Print the whole listing below exactly, skipping every picture.

Segment Start: Data in this exercise

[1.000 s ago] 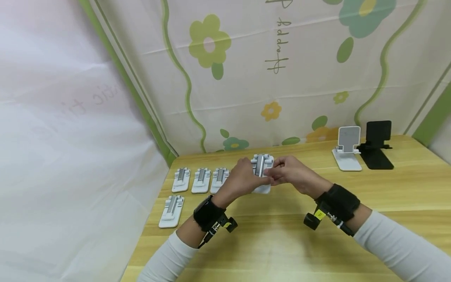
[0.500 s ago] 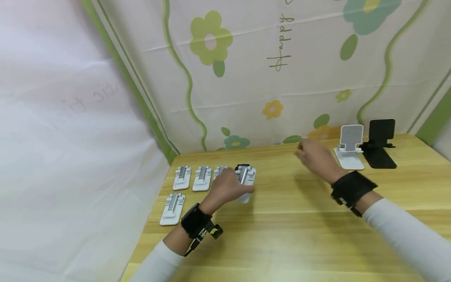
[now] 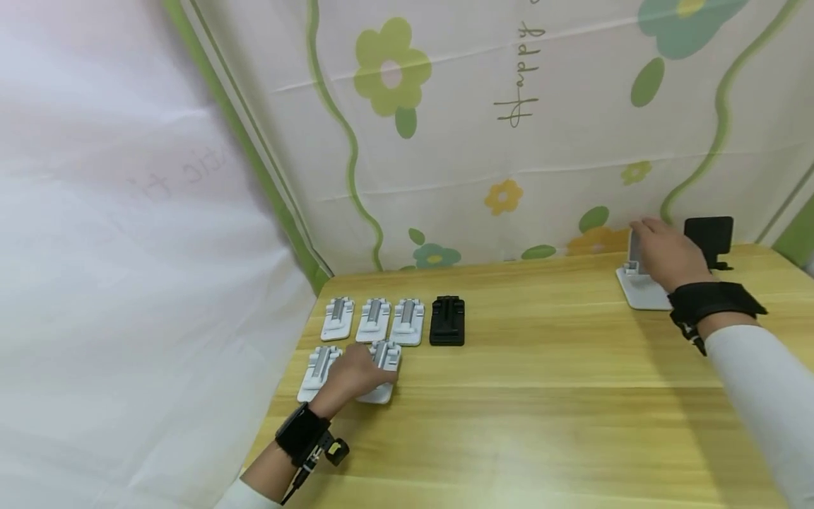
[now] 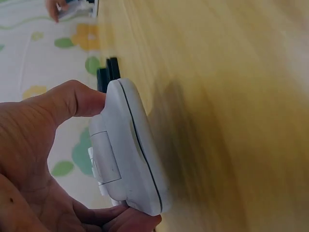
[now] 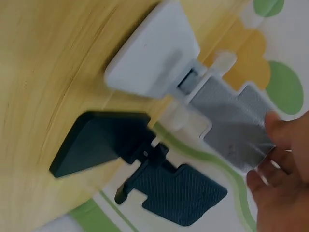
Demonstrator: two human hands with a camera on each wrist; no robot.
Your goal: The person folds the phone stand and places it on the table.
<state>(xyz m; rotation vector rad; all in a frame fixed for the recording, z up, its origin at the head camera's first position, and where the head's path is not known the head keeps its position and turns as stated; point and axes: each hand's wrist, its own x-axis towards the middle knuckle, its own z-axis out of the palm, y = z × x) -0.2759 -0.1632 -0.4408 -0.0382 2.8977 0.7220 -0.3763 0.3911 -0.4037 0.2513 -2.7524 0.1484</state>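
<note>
My left hand (image 3: 353,375) grips a folded white phone stand (image 3: 382,367) lying flat on the wooden table (image 3: 540,396), just right of another folded white stand (image 3: 318,367). The left wrist view shows thumb and fingers pinching the edges of this stand (image 4: 128,150). At the far right, my right hand (image 3: 661,254) is at an upright white stand (image 3: 639,291). Its fingertips (image 5: 282,135) touch the top edge of the grey plate (image 5: 236,121); no closed grip shows.
Three folded white stands (image 3: 375,319) and a folded black one (image 3: 447,322) lie in a row behind my left hand. An upright black stand (image 3: 709,233) is right of the white one, by the flowered backdrop. A white curtain bounds the left.
My left hand carried the folded white stand left and down to the front row. My right hand let go of it and swung right to the upright white stand.
</note>
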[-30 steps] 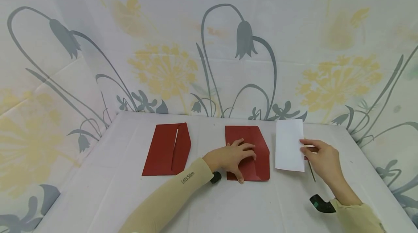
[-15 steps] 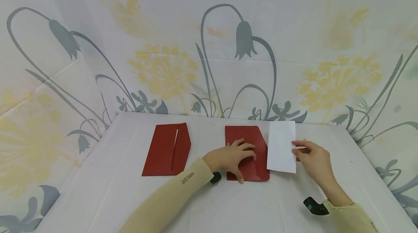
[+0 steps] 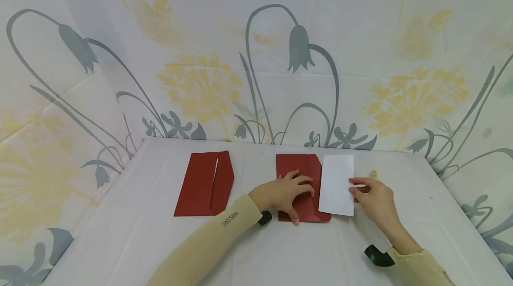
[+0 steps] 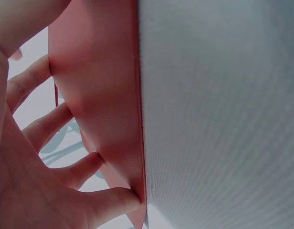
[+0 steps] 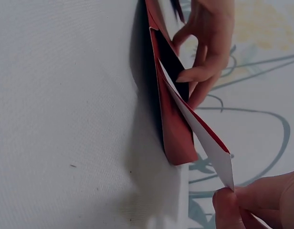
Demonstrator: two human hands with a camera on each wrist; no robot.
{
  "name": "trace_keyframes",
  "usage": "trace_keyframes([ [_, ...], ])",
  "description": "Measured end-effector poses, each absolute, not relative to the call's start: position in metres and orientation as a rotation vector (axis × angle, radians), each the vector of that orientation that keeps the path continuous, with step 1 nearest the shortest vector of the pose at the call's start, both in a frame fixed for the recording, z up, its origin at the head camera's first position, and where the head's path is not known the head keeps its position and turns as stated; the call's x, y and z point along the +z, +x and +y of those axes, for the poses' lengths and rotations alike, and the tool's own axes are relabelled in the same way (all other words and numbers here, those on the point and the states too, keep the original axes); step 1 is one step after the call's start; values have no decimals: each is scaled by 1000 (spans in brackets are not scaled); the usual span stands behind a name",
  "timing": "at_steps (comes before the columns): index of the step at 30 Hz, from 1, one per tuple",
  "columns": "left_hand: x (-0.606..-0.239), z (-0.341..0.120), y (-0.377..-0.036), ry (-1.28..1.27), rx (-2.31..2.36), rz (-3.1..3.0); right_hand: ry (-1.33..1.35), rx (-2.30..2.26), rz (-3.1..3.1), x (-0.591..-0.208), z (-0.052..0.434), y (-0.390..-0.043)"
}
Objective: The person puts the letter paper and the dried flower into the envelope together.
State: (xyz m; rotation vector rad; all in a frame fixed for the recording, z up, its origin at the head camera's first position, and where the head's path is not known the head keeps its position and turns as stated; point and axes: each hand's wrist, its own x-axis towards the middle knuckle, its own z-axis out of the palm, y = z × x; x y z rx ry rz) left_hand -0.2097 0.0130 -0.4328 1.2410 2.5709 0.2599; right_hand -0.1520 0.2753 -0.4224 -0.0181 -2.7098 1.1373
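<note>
My left hand [image 3: 286, 191] rests spread over a red envelope [image 3: 285, 161] in the middle of the table, its fingertips touching the upper face, as the left wrist view confirms. My right hand [image 3: 374, 197] pinches the right edge of a white card [image 3: 337, 183] between thumb and fingers. The card covers part of the envelope's right flap. In the right wrist view, the card [image 5: 211, 148] shows a red other side, and its far end reaches the gaping mouth of the envelope [image 5: 178, 148]. How far inside that end lies cannot be told.
Another red envelope [image 3: 196, 188] lies to the left, with a thin white strip showing along its slot. A small yellowish object [image 3: 374, 174] is behind my right hand. Black wrist devices [image 3: 378, 255] sit by both sleeves. A flower-patterned cloth [image 3: 256, 54] stands behind the table.
My right hand has moved left with the white card, from beside the middle envelope to over its flap. The left hand has stayed in place on the envelope.
</note>
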Motion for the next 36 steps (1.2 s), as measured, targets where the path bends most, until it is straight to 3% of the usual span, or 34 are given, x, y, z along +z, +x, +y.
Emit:
trace_keyframes([
  [36,-432,14,-210,1224,254,2571,33,1205,-2798,-440,252,-157],
])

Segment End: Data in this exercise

• Answer section
[1.000 s ago] 
[0.500 s ago] 
[now] 
[now] 
[now] 
Demonstrator: two human hands with a camera on each wrist; no robot.
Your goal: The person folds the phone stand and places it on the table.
<state>(xyz m; rotation vector rad; all in a frame fixed for the recording, z up, its origin at the head camera's first position, and where the head's path is not known the head keeps its position and turns as stated; point and axes: each hand's wrist, its own x-axis towards the middle knuckle, its own z-axis out of the palm, y = z × x) -0.2759 -0.1632 -0.4408 -0.0382 2.8977 0.7220 -0.3763 0.3911 -0.4037 0.2513 -2.7524 0.1484</state>
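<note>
My left hand (image 3: 353,375) grips a folded white phone stand (image 3: 382,367) lying flat on the wooden table (image 3: 540,396), just right of another folded white stand (image 3: 318,367). The left wrist view shows thumb and fingers pinching the edges of this stand (image 4: 128,150). At the far right, my right hand (image 3: 661,254) is at an upright white stand (image 3: 639,291). Its fingertips (image 5: 282,135) touch the top edge of the grey plate (image 5: 236,121); no closed grip shows.
Three folded white stands (image 3: 375,319) and a folded black one (image 3: 447,322) lie in a row behind my left hand. An upright black stand (image 3: 709,233) is right of the white one, by the flowered backdrop. A white curtain bounds the left.
My left hand carried the folded white stand left and down to the front row. My right hand let go of it and swung right to the upright white stand.
</note>
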[-30 steps] 
[-15 steps] 
[+0 steps] 
[+0 steps] 
[+0 steps] 
Demonstrator: two human hands with a camera on each wrist; no robot.
{
  "name": "trace_keyframes",
  "usage": "trace_keyframes([ [_, ...], ])",
  "description": "Measured end-effector poses, each absolute, not relative to the call's start: position in metres and orientation as a rotation vector (axis × angle, radians), each the vector of that orientation that keeps the path continuous, with step 1 nearest the shortest vector of the pose at the call's start, both in a frame fixed for the recording, z up, its origin at the head camera's first position, and where the head's path is not known the head keeps its position and turns as stated; the call's x, y and z point along the +z, +x and +y of those axes, for the poses' lengths and rotations alike, and the tool's own axes are relabelled in the same way (all other words and numbers here, those on the point and the states too, keep the original axes); step 1 is one step after the call's start; values have no decimals: each is scaled by 1000 (spans in brackets are not scaled); the usual span stands behind a name",
  "timing": "at_steps (comes before the columns): index of the step at 30 Hz, from 1, one per tuple",
  "columns": "left_hand: x (-0.606..-0.239), z (-0.341..0.120), y (-0.377..-0.036), ry (-1.28..1.27), rx (-2.31..2.36), rz (-3.1..3.0); right_hand: ry (-1.33..1.35), rx (-2.30..2.26), rz (-3.1..3.1), x (-0.591..-0.208), z (-0.052..0.434), y (-0.390..-0.043)"
}
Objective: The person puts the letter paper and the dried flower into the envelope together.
State: (xyz m; rotation vector rad; all in a frame fixed for the recording, z up, its origin at the head camera's first position, and where the head's path is not known the head keeps its position and turns as stated; point and axes: each hand's wrist, its own x-axis towards the middle knuckle, its own z-axis out of the palm, y = z × x; x y z rx ry rz) left_hand -0.2097 0.0130 -0.4328 1.2410 2.5709 0.2599; right_hand -0.1520 0.2753 -0.4224 -0.0181 -2.7098 1.1373
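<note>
My left hand [image 3: 286, 191] rests spread over a red envelope [image 3: 285, 161] in the middle of the table, its fingertips touching the upper face, as the left wrist view confirms. My right hand [image 3: 374, 197] pinches the right edge of a white card [image 3: 337, 183] between thumb and fingers. The card covers part of the envelope's right flap. In the right wrist view, the card [image 5: 211, 148] shows a red other side, and its far end reaches the gaping mouth of the envelope [image 5: 178, 148]. How far inside that end lies cannot be told.
Another red envelope [image 3: 196, 188] lies to the left, with a thin white strip showing along its slot. A small yellowish object [image 3: 374, 174] is behind my right hand. Black wrist devices [image 3: 378, 255] sit by both sleeves. A flower-patterned cloth [image 3: 256, 54] stands behind the table.
My right hand has moved left with the white card, from beside the middle envelope to over its flap. The left hand has stayed in place on the envelope.
</note>
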Motion for the next 36 steps (1.2 s), as measured, targets where the path bends most, until it is straight to 3% of the usual span, or 34 are given, x, y, z along +z, +x, +y.
Emit:
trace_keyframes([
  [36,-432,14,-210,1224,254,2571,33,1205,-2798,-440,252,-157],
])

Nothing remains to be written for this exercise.